Enfin, les strophes 18 à 25 disent l’épuisement du poète et sa nostalgie du vieux monde : c’est le moment où, “affolé”, le “voyant” doit se résigner à “crever” (“dans son bondissement par les choses inouïes et innombrables”, comme dit la lettre), abandonner ses visions avec la consolation de les avoir vues. Et l’on passe du poète-bateau au poète égaré, assourdi par les oiseaux “criards” .
Le désenchantement pousse à renier la révolte, à désirer le retour au sein de l’univers familier de la société stérile… L’aventure a mené au désespoir Il est temps de revenir à l’abri derrière les “anciens parapets”. L’euphorie, le sentiment de liberté, la jouissance que ressent le voyant s’effacent devant l’amertume. Il a vu oui- mais n’a rien conquis. C’est encore un échec. Désenchanté, le poète aspire au suicide.
Les dernières strophes réduisent le désir de mers lointaines à la petite mare de l’enfance. Nostalgie de ce temps que les mots n’ont pas permis de quitter malgré tout le pouvoir qu’on leur avait donné… Immense déception.
Et pourtant, pas question de rentrer au port. Le langage, les mots n’ont pas tenu leurs promesses. N’ont pas suffi à construire le monde du voyant Mais impossible pour lui de revenir en arrière : “Je ne puis plus”. Sa haine, son dégout du monde ancien est trop fort. Tout le dernier quatrain refuse ce monde ancien : traditions, honneurs “drapeaux et flammes”, héritages intellectuels, contraintes …
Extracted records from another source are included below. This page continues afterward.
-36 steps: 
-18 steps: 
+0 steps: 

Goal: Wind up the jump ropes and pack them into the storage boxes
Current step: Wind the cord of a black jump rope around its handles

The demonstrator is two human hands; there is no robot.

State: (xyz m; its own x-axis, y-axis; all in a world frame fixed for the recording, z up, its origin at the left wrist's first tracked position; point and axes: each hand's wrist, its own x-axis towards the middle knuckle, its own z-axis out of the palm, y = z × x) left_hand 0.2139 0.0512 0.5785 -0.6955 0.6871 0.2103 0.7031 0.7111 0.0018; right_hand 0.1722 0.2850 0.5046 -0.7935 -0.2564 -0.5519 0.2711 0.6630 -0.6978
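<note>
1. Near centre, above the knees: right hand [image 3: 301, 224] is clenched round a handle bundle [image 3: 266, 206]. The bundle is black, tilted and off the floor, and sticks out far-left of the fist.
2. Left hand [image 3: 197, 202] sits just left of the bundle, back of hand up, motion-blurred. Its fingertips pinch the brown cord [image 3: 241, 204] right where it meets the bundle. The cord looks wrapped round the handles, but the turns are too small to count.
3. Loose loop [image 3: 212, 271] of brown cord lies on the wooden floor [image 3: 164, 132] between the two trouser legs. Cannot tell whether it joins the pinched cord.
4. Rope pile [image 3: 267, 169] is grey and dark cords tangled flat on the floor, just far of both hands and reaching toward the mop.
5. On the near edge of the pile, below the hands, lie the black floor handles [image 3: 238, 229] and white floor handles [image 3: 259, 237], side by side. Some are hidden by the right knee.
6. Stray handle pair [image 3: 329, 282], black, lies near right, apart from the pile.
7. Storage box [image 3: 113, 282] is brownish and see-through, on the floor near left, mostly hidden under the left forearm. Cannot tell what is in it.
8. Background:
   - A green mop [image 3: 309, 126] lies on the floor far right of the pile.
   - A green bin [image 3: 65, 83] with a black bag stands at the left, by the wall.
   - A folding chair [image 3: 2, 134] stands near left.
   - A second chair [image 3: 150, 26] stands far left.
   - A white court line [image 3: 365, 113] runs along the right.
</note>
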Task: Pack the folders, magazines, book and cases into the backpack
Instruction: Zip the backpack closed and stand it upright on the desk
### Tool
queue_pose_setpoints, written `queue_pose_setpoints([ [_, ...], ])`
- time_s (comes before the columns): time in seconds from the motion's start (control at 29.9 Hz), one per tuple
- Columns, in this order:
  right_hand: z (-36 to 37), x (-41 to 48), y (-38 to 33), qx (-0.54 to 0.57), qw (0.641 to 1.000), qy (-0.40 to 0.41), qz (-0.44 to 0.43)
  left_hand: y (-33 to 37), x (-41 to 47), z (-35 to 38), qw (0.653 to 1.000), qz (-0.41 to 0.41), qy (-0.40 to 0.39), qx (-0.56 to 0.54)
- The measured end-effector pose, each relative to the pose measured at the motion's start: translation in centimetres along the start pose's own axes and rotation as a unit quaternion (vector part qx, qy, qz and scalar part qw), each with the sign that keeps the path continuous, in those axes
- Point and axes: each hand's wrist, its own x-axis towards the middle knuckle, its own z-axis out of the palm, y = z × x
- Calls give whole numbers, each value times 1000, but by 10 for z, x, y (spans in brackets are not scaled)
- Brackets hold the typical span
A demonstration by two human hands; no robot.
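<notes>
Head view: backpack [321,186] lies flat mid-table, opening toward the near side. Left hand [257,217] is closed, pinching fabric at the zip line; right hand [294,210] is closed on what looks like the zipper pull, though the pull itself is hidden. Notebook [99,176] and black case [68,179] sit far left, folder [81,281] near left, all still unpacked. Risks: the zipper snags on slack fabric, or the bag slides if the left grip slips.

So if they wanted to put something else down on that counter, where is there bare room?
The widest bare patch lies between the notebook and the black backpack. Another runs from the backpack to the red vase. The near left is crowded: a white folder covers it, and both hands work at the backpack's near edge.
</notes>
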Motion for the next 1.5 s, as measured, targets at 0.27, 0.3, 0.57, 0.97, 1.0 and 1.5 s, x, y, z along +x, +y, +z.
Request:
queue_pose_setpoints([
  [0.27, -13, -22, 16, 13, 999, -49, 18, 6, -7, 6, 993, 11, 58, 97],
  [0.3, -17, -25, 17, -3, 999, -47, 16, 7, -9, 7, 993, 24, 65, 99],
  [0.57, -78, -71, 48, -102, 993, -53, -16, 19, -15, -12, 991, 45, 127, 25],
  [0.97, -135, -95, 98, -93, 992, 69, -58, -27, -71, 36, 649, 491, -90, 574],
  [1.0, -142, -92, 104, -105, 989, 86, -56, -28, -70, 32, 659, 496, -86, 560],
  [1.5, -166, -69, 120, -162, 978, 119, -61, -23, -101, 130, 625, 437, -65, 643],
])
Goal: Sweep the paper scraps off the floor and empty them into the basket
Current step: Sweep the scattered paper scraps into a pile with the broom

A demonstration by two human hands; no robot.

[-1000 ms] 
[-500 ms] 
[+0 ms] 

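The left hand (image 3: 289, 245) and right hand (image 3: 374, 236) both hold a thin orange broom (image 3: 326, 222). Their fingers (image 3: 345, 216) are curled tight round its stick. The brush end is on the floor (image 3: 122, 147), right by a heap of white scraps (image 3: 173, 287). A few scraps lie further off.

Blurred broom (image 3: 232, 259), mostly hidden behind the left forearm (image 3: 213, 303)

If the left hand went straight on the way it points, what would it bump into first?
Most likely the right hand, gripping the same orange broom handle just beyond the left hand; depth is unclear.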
Mais même si les mots ne suffisent pas à changer le monde et la vie, même si l’on peut se perdre dans les mots comme on se noie dans l’océan, cette expérience est primordiale, essentielle et débouchera vers un nouvel ailleurs. Dans le poème, Rimbaud fait donc l’expérience de l’échec. Il le raconte, mais le dépasse. Il peut désormais prendre un nouveau départ. Et se faire voyant encore et plus.
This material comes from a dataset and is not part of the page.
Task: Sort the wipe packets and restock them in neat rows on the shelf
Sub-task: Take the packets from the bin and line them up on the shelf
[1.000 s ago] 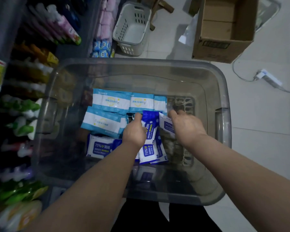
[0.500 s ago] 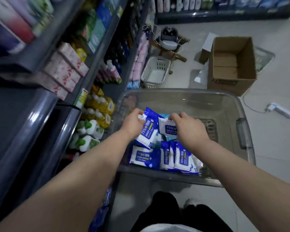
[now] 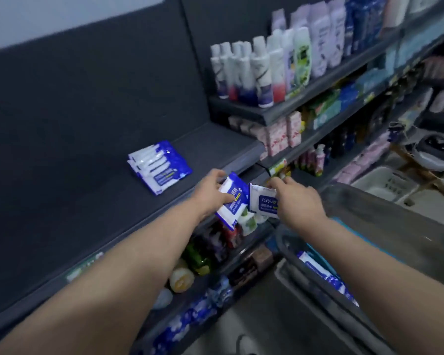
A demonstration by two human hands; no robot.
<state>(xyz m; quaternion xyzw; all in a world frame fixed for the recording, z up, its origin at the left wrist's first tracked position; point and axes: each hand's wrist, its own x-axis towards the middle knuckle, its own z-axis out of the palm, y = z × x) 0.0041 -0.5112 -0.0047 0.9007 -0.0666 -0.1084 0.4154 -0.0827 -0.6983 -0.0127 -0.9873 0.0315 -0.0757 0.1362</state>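
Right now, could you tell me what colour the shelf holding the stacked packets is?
Dark grey shelf, clearest in the head view.

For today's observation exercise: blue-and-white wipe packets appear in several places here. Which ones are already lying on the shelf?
The fanned stack of packets on the dark shelf. The others are held in the left hand and right hand, or lie in the bin.

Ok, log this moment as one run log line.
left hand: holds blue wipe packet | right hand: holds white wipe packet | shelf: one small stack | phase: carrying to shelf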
Le poème, dans sa forme est très conventionnel. La versification aussi. Rien de révolutionnaire dans la forme. L’écriture n’est pas encore libérée comme elle le sera par la suite. Néanmoins, le jeune Rimbaud essaie, s’essaie à des métaphores, des bouleversements sémantiques et lexicaux, mais finit par s’y perdre. Le langage ne lui a pas apporté le miracle qu’il en attendait. Par contre cette conscience de l’échec de sa démarche débouchera sur le Rimbaud génial des Illuminations. Il lui faut aller ailleurs et plus loin. Mais même là,presque toutes ces Illuminations s’achèvent par l’irruption de la „réalité rugueuse à étreindre”.